Director: Woody Allen
Writer: Woody Allen
Stars: Owen Wilson, Rachel McAdams, Michael Shannon, Kathy Bates
Studio: Sony Pictures Classics
Owen Wilson’s dudeness and a daring plot twist serve Woody Allen well.
Late-era Woody has been an interesting phenomenon to watch, as his occasional hits (Vicky Cristina Barcelona) and stupefying misses (Scoop) come hard on each other’s heels. This year’s offering in his recent “Cities I Have Loved” series is set in Paris, and of course, given the setting and the auteur, is a heady love story. But more importantly, Midnight in Paris is also an exploration of nostalgia, the artistic impulse, and even happiness itself. It’s an entertaining and sometimes hilarious film that belongs squarely in Allen’s “hit” column.
It’s also a very difficult film to write about, as there’s a major plot twist not far into the movie, a plot twist that the filmmakers have taken great pains to conceal from the public. Until recently, the Midnight in Paris IMDB page lacked names for many of the characters, and the twist isn’t explained or even alluded to in the film’s trailer.
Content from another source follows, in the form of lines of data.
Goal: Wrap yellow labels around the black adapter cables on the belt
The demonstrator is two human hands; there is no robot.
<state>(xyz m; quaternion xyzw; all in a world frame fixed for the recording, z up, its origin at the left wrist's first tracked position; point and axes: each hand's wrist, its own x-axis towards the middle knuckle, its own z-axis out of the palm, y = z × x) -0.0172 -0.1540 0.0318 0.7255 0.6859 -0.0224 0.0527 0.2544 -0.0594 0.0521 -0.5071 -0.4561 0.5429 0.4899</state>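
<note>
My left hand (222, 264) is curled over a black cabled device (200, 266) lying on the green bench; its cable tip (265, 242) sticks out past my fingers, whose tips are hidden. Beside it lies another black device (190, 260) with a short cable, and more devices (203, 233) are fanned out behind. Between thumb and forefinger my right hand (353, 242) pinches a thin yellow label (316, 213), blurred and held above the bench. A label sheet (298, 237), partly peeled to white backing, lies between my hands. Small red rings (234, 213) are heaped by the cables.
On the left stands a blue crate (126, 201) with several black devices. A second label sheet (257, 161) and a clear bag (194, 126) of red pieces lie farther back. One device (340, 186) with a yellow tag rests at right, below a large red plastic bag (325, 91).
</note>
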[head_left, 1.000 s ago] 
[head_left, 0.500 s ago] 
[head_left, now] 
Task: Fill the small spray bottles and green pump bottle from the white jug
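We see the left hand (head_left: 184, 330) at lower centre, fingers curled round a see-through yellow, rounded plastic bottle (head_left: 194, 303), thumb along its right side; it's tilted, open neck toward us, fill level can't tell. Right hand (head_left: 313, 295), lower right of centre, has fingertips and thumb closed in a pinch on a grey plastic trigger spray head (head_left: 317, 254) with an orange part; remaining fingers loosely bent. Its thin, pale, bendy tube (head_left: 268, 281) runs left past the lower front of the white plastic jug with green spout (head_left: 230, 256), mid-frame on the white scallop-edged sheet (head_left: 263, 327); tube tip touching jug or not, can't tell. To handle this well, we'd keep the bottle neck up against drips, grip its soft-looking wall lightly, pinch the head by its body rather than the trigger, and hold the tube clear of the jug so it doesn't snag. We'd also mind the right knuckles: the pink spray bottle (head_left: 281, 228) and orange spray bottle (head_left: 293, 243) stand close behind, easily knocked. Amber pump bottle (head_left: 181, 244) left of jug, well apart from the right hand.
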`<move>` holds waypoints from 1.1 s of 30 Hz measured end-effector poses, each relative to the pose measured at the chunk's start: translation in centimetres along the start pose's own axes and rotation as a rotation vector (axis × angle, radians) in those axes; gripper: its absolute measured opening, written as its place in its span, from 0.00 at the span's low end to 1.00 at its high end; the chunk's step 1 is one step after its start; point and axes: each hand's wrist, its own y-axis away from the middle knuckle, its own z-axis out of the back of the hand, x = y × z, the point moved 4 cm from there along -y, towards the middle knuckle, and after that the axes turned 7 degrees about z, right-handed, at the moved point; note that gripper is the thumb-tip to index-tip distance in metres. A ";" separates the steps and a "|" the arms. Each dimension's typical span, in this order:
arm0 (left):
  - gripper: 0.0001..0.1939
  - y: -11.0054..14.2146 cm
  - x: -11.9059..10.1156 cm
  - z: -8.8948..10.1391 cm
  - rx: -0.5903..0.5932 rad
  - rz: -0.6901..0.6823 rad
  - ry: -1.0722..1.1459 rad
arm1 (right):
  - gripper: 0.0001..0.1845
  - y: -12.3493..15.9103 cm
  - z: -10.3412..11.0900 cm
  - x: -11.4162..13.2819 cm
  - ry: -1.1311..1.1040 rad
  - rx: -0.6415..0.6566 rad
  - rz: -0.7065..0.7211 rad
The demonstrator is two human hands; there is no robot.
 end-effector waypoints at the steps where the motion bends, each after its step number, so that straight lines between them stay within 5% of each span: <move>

In the spirit of respecting their judgment of how one can best appreciate the movie, perhaps it’s best not to specifically reveal it here. Suffice to say that in the hands of a lesser director (or even in those of Allen himself, at his weaker moments), the twist would be cloying and cringe-inducing, but Allen makes it work well.
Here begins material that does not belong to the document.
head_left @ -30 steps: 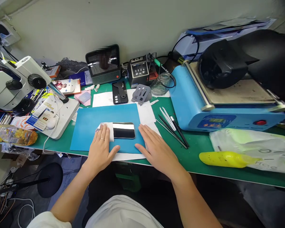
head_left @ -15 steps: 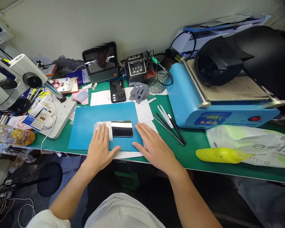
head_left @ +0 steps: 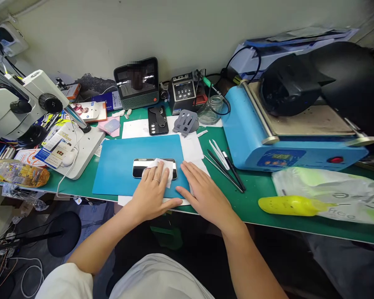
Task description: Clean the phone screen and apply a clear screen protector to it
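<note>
My left hand (head_left: 149, 195) lies with its fingers flat on a white wipe (head_left: 168, 166), pressing it onto the middle of a smartphone (head_left: 139, 169). The phone rests lengthwise on a blue mat (head_left: 112, 166), its glossy front reflecting white and dark bands. Both ends of it show; the wipe and fingers cover its centre. My right hand (head_left: 205, 193) is stretched out flat at the mat's right edge, close to the phone's right end, and grips nothing that I can see. White paper (head_left: 193, 145) shows from under the mat.
Tweezers and pen-like tools (head_left: 224, 160) lie right of the mat. Behind it are a dark phone back (head_left: 158, 124), a grey slotted bracket (head_left: 186, 121) and a glass jar (head_left: 210, 112). A microscope (head_left: 50, 99) stands left, a blue heating machine (head_left: 246, 133) right, a yellow bottle (head_left: 288, 205) in front.
My left hand has slid the wipe rightward along the phone, from its left end to its middle, uncovering the left end. The right hand stays at the mat's edge. The view has shifted slightly.
</note>
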`<action>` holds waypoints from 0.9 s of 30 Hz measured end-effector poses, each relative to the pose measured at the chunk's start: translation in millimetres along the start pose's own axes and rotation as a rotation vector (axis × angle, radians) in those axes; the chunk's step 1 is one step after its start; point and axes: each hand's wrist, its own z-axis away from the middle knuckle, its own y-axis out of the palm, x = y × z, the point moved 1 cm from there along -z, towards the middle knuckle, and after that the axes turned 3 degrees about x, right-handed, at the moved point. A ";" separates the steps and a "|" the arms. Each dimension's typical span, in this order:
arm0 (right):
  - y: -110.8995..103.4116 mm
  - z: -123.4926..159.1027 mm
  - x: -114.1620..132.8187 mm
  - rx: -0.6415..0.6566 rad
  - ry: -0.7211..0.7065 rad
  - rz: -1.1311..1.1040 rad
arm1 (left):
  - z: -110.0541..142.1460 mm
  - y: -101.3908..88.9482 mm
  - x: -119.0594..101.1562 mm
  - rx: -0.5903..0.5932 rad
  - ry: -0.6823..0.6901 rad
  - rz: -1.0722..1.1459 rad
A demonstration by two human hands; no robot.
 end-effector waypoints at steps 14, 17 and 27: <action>0.5 -3.0 -2.7 0.019 0.000 0.012 | -0.6 2.5 -13.1 0.012 0.025 0.000; 0.7 -2.0 -0.4 0.013 0.012 0.018 | 7.6 2.4 5.4 -0.021 -0.045 0.028; 2.0 -2.4 0.4 -0.032 0.016 0.020 | -12.1 -3.5 -10.6 0.005 -0.049 0.018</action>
The cast is, for the most part, exquisitely chosen. Rachel McAdams’ natural (and considerable) charm and charisma are a perfect counterpoint to her character, who in her unlikeability actually recalls Billy Zane’s ridiculous cad in Titanic. The part as written needs some balance, but in McAdams, Allen got all the likeability he needed simply from his casting choice. Michael Sheen is a different kind of cad—the pedantic know-it-all that is so fun to hate that it’d be a shame to give him any redeeming qualities. Other standout performances, ones I can’t reveal too much about, are turned in by Marion Cotillard, Kathy Bates, and Corey Stoll in a pitch-perfect career turn.
And against all odds, Owen Wilson turns out to be an excellent choice for the Allen-esque protagonist (Woody, of course, seldom writes any other type). Wilson seems to project a goofy thoughtfulness naturally, and it softens the edges of Allen’s neurotic writing and draws the viewer in. Unlike many of Allen’s protagonists, we’re really rooting for Gil. Combine that with a daring concept, a charming supporting cast, and some classic Allen zingers, and you’ve got an ideal summer confection for the film buff set.